Make an exact copy, from the records below, of the lines from the line containing "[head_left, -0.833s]" to the line containing "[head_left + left", both lines included, excluding pictures.

==== Data shown ====

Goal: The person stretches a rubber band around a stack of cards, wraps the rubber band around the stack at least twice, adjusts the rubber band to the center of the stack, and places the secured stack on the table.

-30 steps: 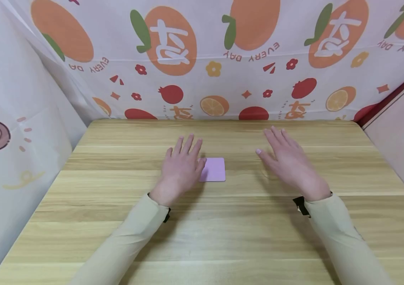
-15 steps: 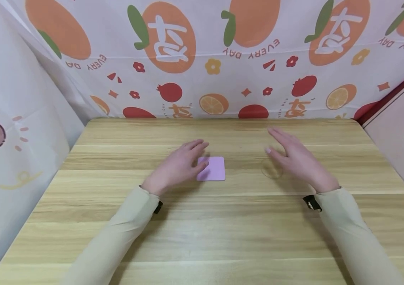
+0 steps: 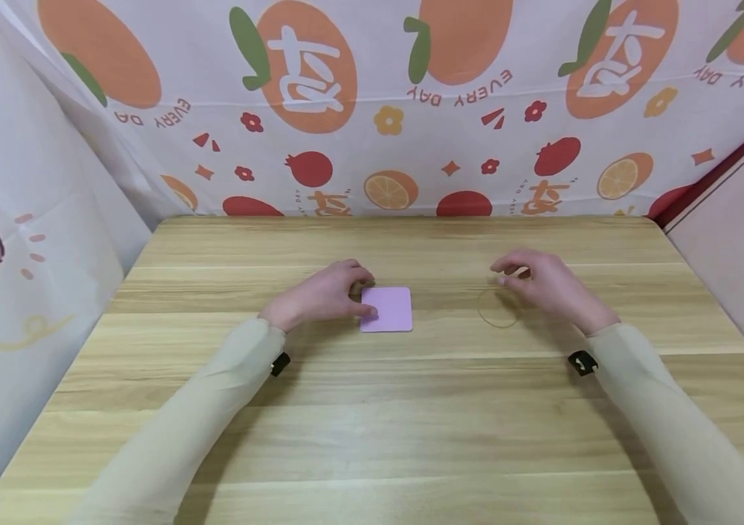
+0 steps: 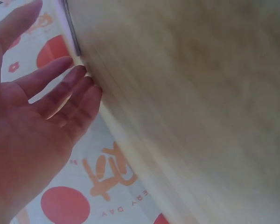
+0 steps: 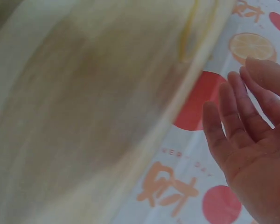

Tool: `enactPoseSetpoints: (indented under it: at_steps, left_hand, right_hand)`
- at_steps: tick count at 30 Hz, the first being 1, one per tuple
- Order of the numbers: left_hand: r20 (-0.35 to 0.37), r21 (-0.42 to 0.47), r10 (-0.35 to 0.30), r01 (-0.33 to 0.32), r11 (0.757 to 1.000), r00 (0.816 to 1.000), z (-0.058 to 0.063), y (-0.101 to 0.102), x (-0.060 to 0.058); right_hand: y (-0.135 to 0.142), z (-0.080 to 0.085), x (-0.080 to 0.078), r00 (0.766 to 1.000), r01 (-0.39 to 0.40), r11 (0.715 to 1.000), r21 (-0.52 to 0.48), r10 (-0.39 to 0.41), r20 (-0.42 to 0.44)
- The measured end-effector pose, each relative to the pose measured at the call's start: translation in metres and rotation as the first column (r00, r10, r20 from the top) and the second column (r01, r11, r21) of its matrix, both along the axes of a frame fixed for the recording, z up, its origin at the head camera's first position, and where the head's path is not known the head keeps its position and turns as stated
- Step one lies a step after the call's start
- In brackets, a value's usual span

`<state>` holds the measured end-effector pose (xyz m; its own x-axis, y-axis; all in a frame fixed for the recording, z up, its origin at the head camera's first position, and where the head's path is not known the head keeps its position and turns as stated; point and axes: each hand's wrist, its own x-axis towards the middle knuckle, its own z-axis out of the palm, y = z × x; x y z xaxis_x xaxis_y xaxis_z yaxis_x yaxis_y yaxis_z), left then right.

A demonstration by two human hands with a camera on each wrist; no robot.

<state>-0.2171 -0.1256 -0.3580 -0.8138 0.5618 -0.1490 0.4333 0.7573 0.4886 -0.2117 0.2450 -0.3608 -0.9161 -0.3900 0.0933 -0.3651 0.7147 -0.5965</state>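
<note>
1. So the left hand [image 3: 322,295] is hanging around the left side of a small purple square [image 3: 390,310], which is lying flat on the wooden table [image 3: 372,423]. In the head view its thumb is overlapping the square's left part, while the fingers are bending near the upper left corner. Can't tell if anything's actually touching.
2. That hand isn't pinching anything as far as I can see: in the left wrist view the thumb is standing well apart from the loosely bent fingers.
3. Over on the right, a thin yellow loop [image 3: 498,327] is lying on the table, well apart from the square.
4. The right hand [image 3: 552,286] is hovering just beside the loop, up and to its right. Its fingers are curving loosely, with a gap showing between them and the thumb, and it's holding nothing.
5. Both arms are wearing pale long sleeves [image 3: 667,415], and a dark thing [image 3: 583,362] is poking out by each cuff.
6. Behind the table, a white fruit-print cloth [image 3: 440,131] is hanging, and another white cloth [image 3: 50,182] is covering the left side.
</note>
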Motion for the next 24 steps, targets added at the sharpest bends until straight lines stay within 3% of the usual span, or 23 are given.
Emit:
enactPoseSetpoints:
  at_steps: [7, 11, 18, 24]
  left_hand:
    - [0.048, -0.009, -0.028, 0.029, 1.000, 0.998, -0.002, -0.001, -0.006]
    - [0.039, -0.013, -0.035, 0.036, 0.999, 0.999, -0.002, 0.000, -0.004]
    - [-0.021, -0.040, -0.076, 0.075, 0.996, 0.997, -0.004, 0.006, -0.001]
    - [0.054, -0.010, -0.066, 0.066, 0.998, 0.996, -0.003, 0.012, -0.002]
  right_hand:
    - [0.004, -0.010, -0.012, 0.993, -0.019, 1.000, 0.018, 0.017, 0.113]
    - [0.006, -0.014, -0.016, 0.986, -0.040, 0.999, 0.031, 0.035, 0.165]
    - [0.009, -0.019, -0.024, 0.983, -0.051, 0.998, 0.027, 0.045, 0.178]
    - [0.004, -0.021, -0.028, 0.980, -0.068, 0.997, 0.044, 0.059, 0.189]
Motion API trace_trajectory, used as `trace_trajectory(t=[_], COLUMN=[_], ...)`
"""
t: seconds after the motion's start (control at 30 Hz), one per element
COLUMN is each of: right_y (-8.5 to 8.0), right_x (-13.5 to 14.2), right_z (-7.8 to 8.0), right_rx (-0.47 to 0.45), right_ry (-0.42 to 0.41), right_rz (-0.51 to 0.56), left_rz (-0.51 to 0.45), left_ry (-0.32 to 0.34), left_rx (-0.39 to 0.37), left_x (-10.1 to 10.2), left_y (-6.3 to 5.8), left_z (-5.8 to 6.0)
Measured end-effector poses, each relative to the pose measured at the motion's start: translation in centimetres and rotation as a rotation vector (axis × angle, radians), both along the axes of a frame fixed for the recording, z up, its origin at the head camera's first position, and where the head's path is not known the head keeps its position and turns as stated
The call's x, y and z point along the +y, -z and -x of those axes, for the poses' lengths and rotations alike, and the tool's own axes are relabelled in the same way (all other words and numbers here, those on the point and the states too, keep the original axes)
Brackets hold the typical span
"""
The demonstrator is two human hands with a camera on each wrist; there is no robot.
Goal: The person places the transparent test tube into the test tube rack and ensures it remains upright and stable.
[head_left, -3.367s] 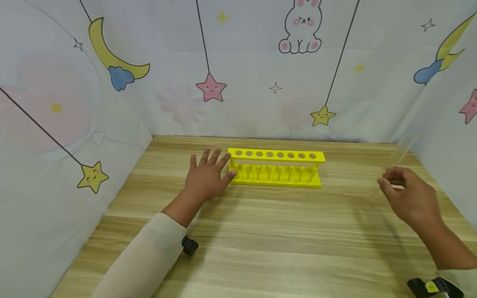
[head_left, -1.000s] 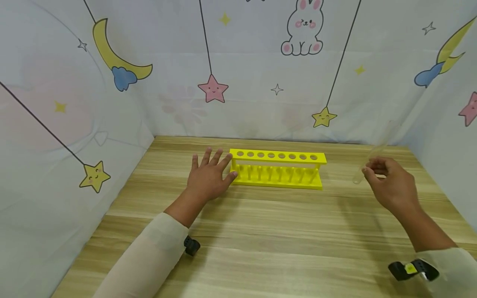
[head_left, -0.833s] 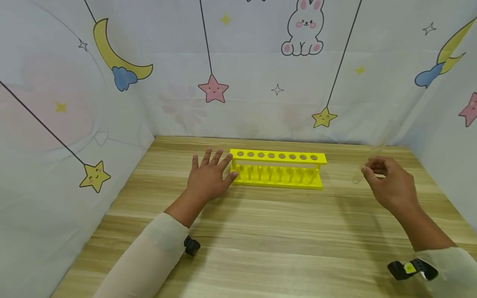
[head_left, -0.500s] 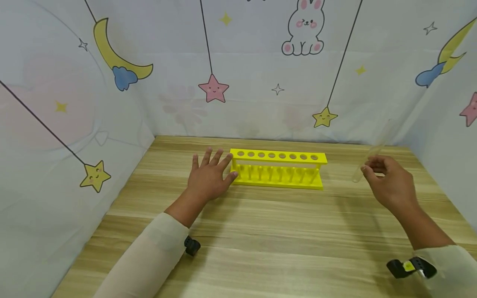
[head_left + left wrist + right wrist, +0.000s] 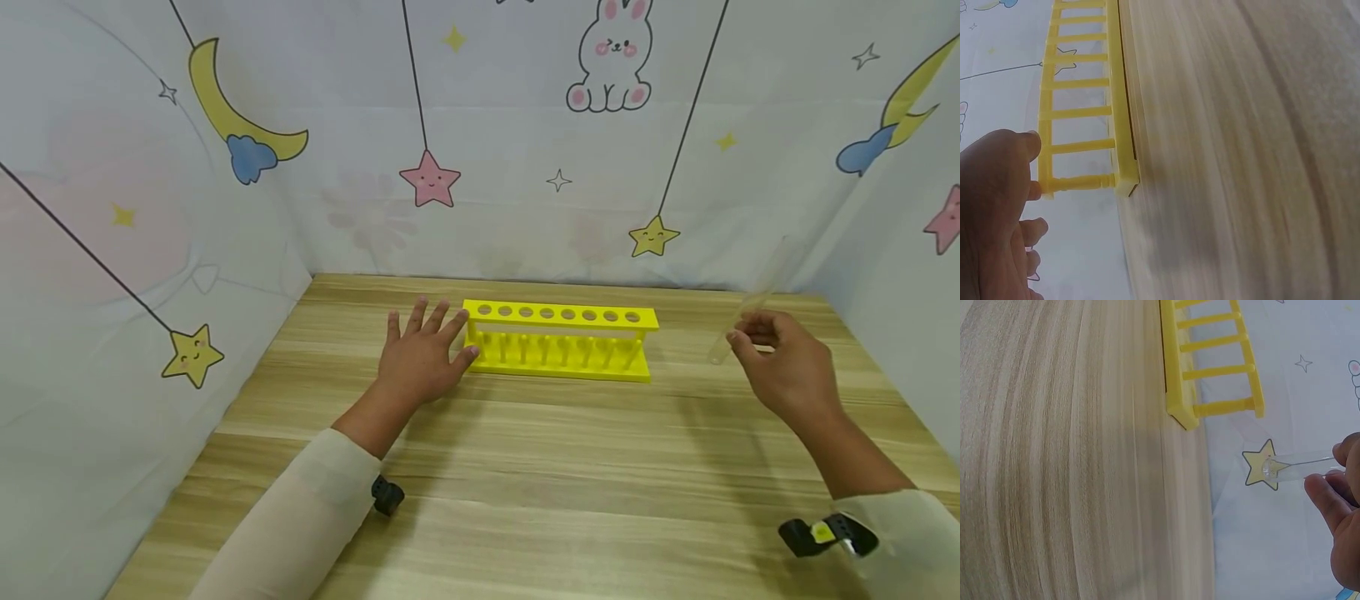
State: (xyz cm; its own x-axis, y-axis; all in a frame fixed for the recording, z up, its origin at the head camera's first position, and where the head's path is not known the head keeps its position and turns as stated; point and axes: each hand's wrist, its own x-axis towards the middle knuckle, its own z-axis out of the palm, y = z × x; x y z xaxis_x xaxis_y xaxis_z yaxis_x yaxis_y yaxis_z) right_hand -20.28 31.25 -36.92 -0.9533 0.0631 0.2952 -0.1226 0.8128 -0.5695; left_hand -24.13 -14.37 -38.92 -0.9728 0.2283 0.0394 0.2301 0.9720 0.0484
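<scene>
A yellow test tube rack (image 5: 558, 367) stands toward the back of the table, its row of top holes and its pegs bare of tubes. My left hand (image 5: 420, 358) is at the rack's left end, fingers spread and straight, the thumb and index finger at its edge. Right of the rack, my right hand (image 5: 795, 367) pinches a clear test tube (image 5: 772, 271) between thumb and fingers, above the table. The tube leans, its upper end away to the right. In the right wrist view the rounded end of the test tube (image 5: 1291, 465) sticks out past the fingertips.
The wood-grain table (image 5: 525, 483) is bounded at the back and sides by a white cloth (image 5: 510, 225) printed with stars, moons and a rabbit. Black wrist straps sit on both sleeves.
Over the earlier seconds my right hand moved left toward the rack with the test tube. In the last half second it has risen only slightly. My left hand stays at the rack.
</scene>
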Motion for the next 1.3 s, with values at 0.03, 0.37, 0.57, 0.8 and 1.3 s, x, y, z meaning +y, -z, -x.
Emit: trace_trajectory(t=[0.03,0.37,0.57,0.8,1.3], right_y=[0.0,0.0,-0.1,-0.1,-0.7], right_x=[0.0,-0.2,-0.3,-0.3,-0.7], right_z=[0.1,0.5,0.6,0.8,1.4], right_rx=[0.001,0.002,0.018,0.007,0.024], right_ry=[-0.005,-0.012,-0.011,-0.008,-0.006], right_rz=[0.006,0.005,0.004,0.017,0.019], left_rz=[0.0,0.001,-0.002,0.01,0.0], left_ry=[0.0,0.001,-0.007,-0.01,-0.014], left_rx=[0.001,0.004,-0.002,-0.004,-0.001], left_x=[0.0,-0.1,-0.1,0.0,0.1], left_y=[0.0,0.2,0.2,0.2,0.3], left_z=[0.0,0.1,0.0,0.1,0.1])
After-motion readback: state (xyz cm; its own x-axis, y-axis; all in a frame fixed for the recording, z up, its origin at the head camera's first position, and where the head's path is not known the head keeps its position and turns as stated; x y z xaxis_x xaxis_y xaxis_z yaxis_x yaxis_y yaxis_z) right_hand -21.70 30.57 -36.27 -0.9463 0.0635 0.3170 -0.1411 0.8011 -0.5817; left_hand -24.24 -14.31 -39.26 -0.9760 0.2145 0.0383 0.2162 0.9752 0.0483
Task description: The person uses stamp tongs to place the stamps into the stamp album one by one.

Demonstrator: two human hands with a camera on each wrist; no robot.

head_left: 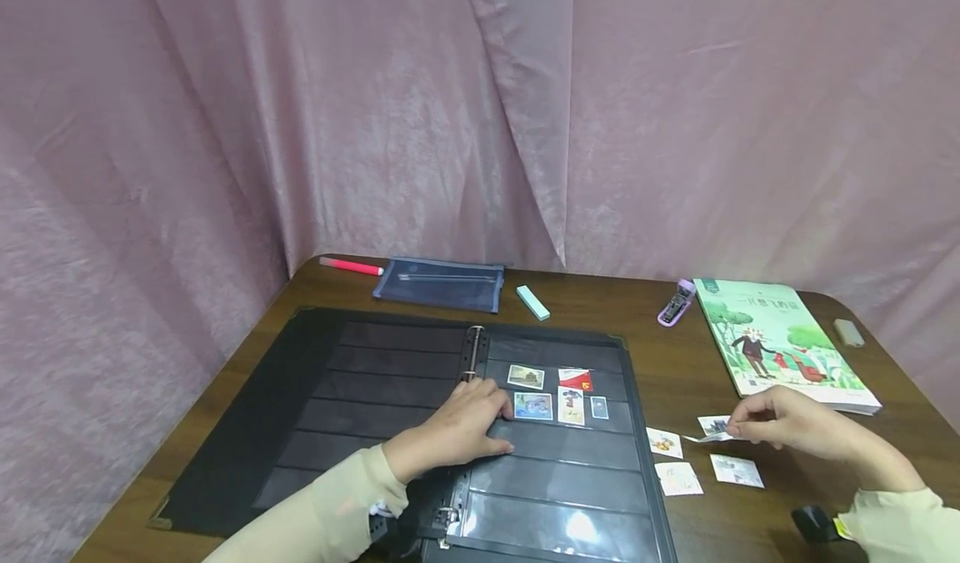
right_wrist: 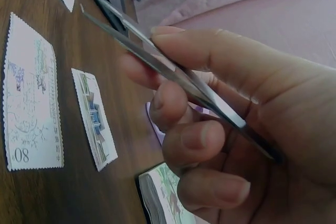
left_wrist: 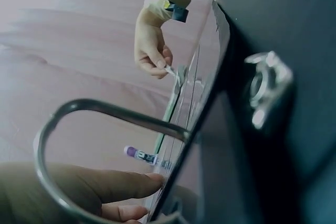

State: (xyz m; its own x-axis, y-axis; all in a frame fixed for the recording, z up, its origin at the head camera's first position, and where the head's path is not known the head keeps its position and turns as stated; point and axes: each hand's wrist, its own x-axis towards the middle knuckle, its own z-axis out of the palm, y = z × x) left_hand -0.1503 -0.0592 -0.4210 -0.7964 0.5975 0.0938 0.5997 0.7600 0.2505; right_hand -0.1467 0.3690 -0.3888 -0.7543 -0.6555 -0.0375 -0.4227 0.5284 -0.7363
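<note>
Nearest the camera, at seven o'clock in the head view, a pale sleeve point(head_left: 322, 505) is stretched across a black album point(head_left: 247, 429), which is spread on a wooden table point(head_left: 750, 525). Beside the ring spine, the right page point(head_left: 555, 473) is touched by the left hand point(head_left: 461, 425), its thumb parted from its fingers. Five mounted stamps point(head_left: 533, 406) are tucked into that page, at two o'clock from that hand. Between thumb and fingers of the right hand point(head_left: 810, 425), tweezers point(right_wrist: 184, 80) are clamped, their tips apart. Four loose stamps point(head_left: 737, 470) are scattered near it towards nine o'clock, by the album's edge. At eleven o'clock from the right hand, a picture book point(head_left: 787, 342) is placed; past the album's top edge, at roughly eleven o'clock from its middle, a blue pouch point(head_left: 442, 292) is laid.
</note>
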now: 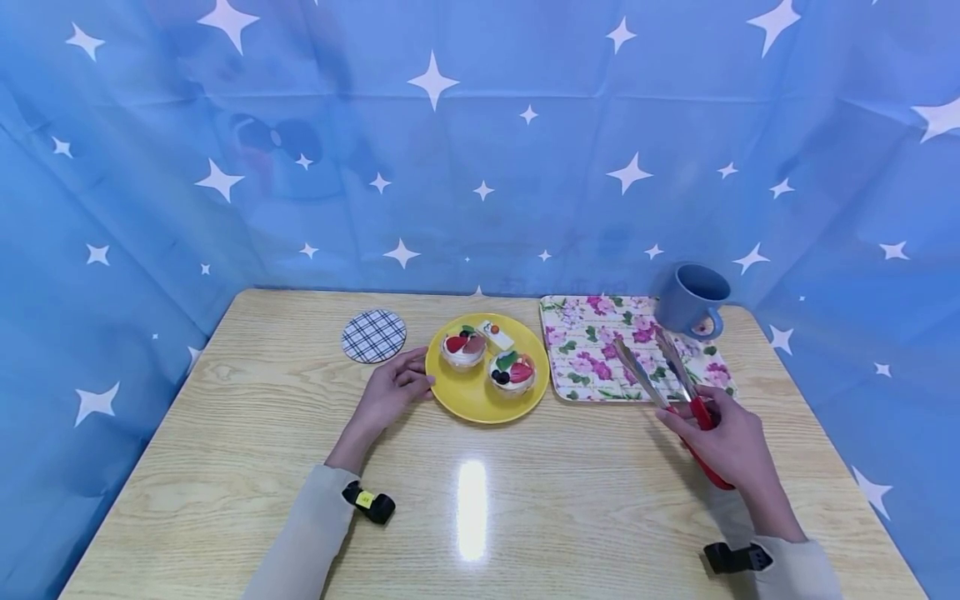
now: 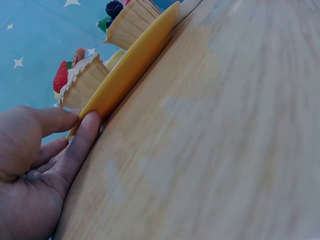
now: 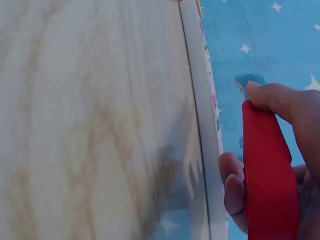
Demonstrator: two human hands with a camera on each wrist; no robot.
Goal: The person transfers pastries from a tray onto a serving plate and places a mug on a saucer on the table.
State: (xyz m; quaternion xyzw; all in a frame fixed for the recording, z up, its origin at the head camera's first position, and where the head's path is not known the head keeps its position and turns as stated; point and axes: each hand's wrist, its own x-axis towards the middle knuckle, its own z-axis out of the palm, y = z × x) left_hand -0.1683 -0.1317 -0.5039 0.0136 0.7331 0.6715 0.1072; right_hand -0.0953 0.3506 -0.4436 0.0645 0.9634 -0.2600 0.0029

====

> [Exercise answer]
[head_left, -0.833s] 
[head_left, -0.500s] 
[head_left + left wrist + right wrist, +0.000s] 

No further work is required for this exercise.